HARRISON — The town’s tower clock, installed nearly 90 years ago, could run another 700 years, plus or minus.
But that likely won’t happen if it’s left where it is, Rick and Linda Balzer told town officials Wednesday.
Seven hundred years for a clock to stay running is no exaggeration, according to Rick Balzer.
“There are clocks from the 1350s that are still running in Europe,” he said.
The Freeport couple, owners of Balzer Family Clock Works, were called to find out why the clock hasn’t been running smoothly and to fix it so it’s back to keeping good time again.

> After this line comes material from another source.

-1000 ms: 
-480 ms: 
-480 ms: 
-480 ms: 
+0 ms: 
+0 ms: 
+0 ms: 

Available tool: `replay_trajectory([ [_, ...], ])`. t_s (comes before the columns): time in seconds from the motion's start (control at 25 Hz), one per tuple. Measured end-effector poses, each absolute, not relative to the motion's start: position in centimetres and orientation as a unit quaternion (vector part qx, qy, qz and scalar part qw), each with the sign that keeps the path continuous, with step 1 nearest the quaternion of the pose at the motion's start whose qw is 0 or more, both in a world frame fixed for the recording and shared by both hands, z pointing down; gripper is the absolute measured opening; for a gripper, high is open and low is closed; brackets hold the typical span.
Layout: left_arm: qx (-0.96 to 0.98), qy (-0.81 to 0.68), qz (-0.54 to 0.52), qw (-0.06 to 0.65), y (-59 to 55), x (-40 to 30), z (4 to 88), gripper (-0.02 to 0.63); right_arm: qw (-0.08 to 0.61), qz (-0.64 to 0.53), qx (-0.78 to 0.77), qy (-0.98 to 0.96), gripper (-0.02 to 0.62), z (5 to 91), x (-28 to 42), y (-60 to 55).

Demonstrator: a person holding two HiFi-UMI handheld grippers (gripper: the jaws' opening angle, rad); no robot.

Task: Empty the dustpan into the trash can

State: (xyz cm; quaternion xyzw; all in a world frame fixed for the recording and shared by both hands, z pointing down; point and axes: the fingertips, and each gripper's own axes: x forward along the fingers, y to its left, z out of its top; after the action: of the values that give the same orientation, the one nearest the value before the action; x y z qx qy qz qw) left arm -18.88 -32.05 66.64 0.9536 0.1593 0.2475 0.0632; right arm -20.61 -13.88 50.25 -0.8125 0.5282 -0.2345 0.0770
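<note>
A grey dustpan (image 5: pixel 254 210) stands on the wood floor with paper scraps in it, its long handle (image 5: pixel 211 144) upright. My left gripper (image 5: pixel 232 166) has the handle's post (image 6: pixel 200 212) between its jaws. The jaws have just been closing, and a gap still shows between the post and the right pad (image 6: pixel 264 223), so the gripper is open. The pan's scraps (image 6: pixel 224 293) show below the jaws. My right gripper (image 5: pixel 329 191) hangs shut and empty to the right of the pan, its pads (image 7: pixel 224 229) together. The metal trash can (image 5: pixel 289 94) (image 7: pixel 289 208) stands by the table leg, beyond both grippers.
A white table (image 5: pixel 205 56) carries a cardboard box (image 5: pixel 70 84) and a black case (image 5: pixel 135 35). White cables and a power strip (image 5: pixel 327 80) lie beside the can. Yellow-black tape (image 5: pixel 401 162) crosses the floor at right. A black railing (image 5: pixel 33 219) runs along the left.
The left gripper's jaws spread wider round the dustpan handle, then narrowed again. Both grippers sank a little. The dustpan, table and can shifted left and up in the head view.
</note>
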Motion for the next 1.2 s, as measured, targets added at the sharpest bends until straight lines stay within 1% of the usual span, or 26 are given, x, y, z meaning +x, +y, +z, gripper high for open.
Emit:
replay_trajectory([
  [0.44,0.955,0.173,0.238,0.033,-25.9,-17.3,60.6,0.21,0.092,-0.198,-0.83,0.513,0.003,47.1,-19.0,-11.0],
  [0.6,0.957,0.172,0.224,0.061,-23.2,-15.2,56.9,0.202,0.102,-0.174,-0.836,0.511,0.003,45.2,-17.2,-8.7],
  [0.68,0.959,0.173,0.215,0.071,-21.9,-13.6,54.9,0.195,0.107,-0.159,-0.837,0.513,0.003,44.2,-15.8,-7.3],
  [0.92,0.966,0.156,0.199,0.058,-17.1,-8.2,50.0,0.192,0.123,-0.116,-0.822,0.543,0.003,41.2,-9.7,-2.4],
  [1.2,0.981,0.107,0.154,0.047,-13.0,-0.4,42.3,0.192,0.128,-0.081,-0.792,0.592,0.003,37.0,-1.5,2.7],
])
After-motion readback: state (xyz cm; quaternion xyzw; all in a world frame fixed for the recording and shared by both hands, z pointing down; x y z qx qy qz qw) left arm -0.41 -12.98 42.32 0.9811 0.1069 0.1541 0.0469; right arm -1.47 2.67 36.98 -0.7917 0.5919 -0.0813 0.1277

“It’s going to keep stopping, because you can’t properly maintain it where it is,” Rick Balzer told Town Manager Bud Finch and Selectmen Richard St. John Wednesday.
“The environment up there is horrible,” he said, as his wife got ready to climb a ladder from the second floor through a hatchway into the attic.
Now referred to as The Block building, it was built by the International Order of Odd Fellows, Harrison Lodge 41, to replace another building that burned in 1921. That building was erected after another fire in 1907 burned eight buildings in the village to the ground, according to the Bicentennial History of Harrison.
The Block building isn’t owned by the town, but Linda Balzer said it wasn’t unusual in New England for town clocks to be located in whatever the tallest building was — often a church steeple. According to Finch, there are several owners of the building now, who bought sections of it as condominiums.
After completely restoring the clock in 1998, the Balzers pressed town officials to start thinking about moving it out of the tower so it could be more properly cared for and maintained. That didn’t happen, and for the last few years, Peter Toohey of High Street has done his best to keep it going.
“I noticed when I got it going the last time, there was kind of a little skip in it,” he told the Balzers. Every time he works on the clock, he brings his own ladder to the second floor, puts it up against the wall in the hallway, climbs up to the ceiling, pushes open the hatch, then walks, hunched over, amid blown-in insulati0n, which becomes airborne, to a 4-foot-square opening in the wall to gain access to the clock room.
In her notes from the 1998 restoration, Linda Balzer wrote, “In the clock room, there is a short ladder to a narrow opening for access to the dial and bell area. This difficult access will definitely have an effect on the frequency and ease of performing the required maintenance procedures and adjustments.”
The Balzers have been successful in convincing clock tower owners in several other cities, including Lewiston, to remove works from towers and encase them in glass in a public area. This not only protects the workings and provides for easy maintenance, it also becomes an interesting public display.
“It would be great if this could be enclosed in glass,” Rick Balzer said. “Kids would love to see this stuff. We’re not talking about major dollars here.”
“We get letters from people, thanking us for talking them into doing this,” he added. One of these letters came from the city of Lewiston after the 2004 glass enclosure of the 1891 E. Howard clock.
Assistant City Administrator Phil Nadeau thanked the Balzers for working “to raise community awareness,” saying this “went a long way toward educating our community as to what an incredible piece of history they had before them.”
Linda York said Harrison’s Seth Thomas clock is dated Jan. 16, 1923, and the date on the bell is 1923. The Balzers said they would be happy to make a public presentation about the merits of moving the clock if there is interest.
St. John served on the clock restoration committee in 1998.
“It’s a beautiful mechanical piece of art,” he said.
While town officials weren’t sure how the purchase of the clock came about, the town’s 1921-22 town report says there were two warrant articles for the annual town meeting in March: one to approve building the clock tower, and another to buy the clock.
According to the town clerk’s record book, it was at the March 1923 annual town meeting that “voters approved spending $2,500 to build a tower on the IOOF block building.”
However, according to the Bicentennial History of Harrison, the money to the buy the clock ultimately didn’t come from the taxpayers. Noting that the building itself opened in June 1922, when 500 people watched movies and enjoyed dancing, Mrs. J. Howard Randall raised the money from donations that ranged from $1 to $25.
The history also notes that the fund began with $500 that the town received from insurance on the clock that was destroyed when the building burned in the 1921 fire.
“The new clock was a Seth Thomas model with four faces, costing $1,250,” according to the history.
The annual report from 1924-25 notes that insurance for the new clock was purchased at a cost of $22.50, and that Mr. W.P. Smith was paid $20 to take care of the town clock.
Seth Thomas was one of the most successful clockmakers in America and was well known for producing high-quality timepieces beginning in the 1800s.
In addition to restoring timepieces, the Balzers are currently the only people in the country who build tower clocks, having built them for LL Bean, Colby College, Neiman Marcus and several others.
Finch said different boards of selectmen and different town managers have had various opinions on what should be done with the clock, but if taxpayer dollars are involved, it will ultimately be up to the voters. At this point, he is looking at what the options are, whether it’s trying to maintain it in its current position, moving it somewhere else in the building or moving it to another location.